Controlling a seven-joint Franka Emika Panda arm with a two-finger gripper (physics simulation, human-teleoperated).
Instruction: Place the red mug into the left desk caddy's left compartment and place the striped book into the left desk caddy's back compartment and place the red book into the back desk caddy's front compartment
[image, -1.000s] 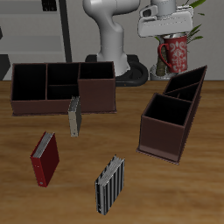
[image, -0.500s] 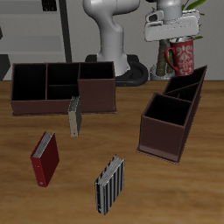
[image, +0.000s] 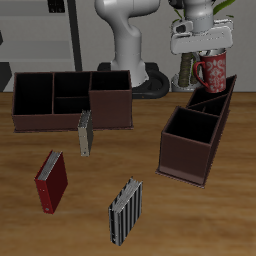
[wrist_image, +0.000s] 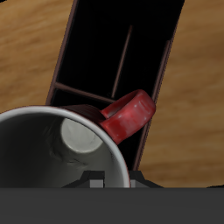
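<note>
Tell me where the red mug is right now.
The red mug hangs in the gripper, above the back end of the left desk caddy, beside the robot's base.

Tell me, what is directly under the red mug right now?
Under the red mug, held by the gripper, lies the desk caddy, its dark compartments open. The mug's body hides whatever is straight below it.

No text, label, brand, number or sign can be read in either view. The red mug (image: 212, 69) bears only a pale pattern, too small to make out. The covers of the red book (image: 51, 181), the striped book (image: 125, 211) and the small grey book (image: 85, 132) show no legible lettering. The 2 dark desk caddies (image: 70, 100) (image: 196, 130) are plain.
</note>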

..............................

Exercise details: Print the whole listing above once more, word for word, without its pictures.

Finished task:
Controlling a seven-joint Franka Emika Panda arm with a two-finger gripper (physics simulation, human-teleoperated).
Instruction: Place the red mug into the left desk caddy's left compartment and place the striped book into the left desk caddy's back compartment and place the red book into the back desk caddy's front compartment
[image, -1.000s] 
[image, -0.500s] 
[image, +0.000s] 
[wrist_image, +0.000s] 
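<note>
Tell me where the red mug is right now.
The red mug hangs in the gripper, above the back end of the left desk caddy, beside the robot's base.

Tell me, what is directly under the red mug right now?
Under the red mug, held by the gripper, lies the desk caddy, its dark compartments open. The mug's body hides whatever is straight below it.

No text, label, brand, number or sign can be read in either view. The red mug (image: 212, 69) bears only a pale pattern, too small to make out. The covers of the red book (image: 51, 181), the striped book (image: 125, 211) and the small grey book (image: 85, 132) show no legible lettering. The 2 dark desk caddies (image: 70, 100) (image: 196, 130) are plain.
</note>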

This concludes the answer to the exercise.